Understanding Validation of Salesforce Objects, Uploads, Updates and How Datagaps DataOps Can Help

Intro to Salesforce 

Salesforce is a cloud-based CRM platform that helps businesses manage and analyze customer interactions and data throughout the customer lifecycle. It is used to store and organize information about customers, such as their contact details, communication history, and preferences. This data is used to provide a complete view of the customer, which can help businesses understand their needs and personalize their interactions with them.

Salesforce also provides tools for managing customer relationships, including customer segmentation, lead management, and customer service. These tools help businesses to identify and prioritize their most valuable customers, track and follow up on leads, and provide timely and efficient customer service.

In addition to its CRM capabilities, Salesforce also provides a range of tools and features for data management and integration, including data import and export, data modeling, and data governance. This makes it possible for businesses to manage and analyze their customer data in a centralized location and to integrate it with other systems and applications.

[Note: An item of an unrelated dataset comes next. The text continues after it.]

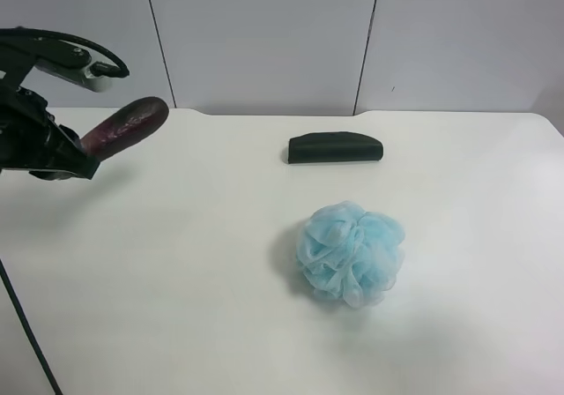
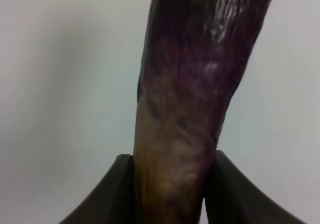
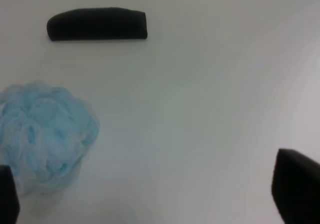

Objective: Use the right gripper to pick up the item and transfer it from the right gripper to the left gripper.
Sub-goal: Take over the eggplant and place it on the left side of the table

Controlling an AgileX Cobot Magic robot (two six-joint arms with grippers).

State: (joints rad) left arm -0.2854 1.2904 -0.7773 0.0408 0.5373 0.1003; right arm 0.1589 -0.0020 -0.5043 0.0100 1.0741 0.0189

Production vs Development – Metadata Validation

In a Salesforce deployment, it is common for there to be differences in metadata between the development environment (also known as a sandbox or dev environment) and the production environment (also known as prod). This is because the development environment is often used for testing and experimentation, which can result in changes to the metadata that are not intended for the production environment.

Some examples of metadata changes that may occur in the development environment but not be intended for the production environment include:

Modifying the structure of objects or fields: This could involve adding or deleting fields, or changing field data types. For example, a developer may be testing a new feature that requires adding a new field to the Account object to store additional data. If this field is not needed in the production environment, it would be important to remove it before deploying the changes to prod.

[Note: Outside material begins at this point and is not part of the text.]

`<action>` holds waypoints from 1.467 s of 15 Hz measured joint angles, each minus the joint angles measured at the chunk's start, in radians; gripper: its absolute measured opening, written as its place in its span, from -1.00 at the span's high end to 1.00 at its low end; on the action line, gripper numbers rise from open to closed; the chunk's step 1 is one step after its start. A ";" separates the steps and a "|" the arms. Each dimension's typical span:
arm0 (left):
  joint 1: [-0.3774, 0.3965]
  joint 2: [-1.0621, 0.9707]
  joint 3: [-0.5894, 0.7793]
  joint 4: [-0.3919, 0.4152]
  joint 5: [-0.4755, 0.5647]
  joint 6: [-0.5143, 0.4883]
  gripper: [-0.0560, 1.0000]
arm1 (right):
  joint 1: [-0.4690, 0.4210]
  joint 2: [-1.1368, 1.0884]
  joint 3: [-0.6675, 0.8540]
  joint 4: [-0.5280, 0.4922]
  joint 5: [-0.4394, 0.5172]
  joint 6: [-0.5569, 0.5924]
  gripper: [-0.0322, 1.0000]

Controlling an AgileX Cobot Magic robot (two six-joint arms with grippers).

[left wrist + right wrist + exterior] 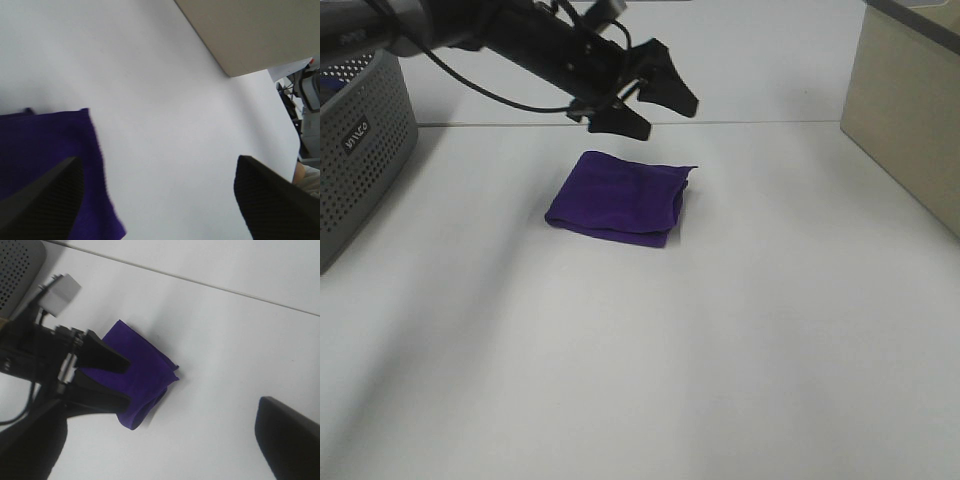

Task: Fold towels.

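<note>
The purple towel [620,197] lies folded into a small rectangle on the white table [650,360], a little behind its middle. No white tag shows. My left gripper [665,115] hangs open and empty in the air just above the towel's far edge, its arm reaching in from the upper left. In the left wrist view the towel [45,140] sits by one finger of that open gripper [155,210]. My right gripper [160,455] is open and empty, high above the table; its view shows the towel [145,365] and the left gripper [125,382] below.
A grey perforated basket [360,150] stands at the table's left edge; it also shows in the right wrist view [17,265]. A beige box [910,110] stands at the right rear and shows in the left wrist view [240,30].
</note>
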 joint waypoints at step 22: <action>0.404 -1.337 0.970 1.081 0.049 -0.404 -0.54 | -0.261 -1.027 1.042 -0.259 0.000 0.113 -0.97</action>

Changing page layouts or field-level security settings: This could involve modifying the layout of a page to display new fields or rearranging existing ones, or changing the visibility of fields based on user roles or profiles. For example, a business user may be testing a new page layout for the Account object in the dev environment, but this layout may not be ready for production.

Modifying workflow rules or approval processes: This could involve adding or modifying rules that trigger actions based on certain conditions, or changing the steps or participants in an approval process. For example, a developer may be testing a new workflow rule in the dev environment that sends an email notification when an Account is created, but this rule may not be ready for production.


Adding or modifying custom objects or custom fields: This could involve creating new objects to store custom data or adding new fields to existing objects. For example, a business user may be testing a new custom object in the dev environment to track project tasks, but this object may not be ready for production.

These changes may occur in the development environment for a variety of reasons. For example, a developer may be testing a new feature or functionality and need to make changes to the metadata to support it. Or, a business user may be exploring different options for customizing the Salesforce instance and may make a series of changes as they iterate on their design.

Here, the Metadata Validation Node of the DataOps Suite can be used to ensure the metadata of the Dev and Prod Objects are in sync

A Metadata Validation Node against Dev and Prod Salesforce Schemas

Upload Validation

There are several issues that can arise while uploading data to Salesforce, and the specific issues you may encounter can depend on the type of data you are uploading, the source of the data, and the type of Salesforce object you are uploading to. Here are a few examples of issues that can arise while uploading data to Salesforce:

If the data you are uploading is not properly formatted, it may not be accepted by Salesforce. For example, if you are uploading a CSV file and the data in the file is not properly structured, Salesforce may not be able to parse the data correctly.

If the data you are uploading contains errors or inconsistencies, it may cause issues with the integrity of your Salesforce data. For example, if you are uploading a list of leads and some of the leads are missing required fields, the upload may fail.

Each Salesforce object has its own set of fields and requirements, and if the data you are uploading does not meet these requirements, the upload may fail. For example, if you are uploading data to the Account object and the data does not contain a value for the required “Name” field, the upload may fail.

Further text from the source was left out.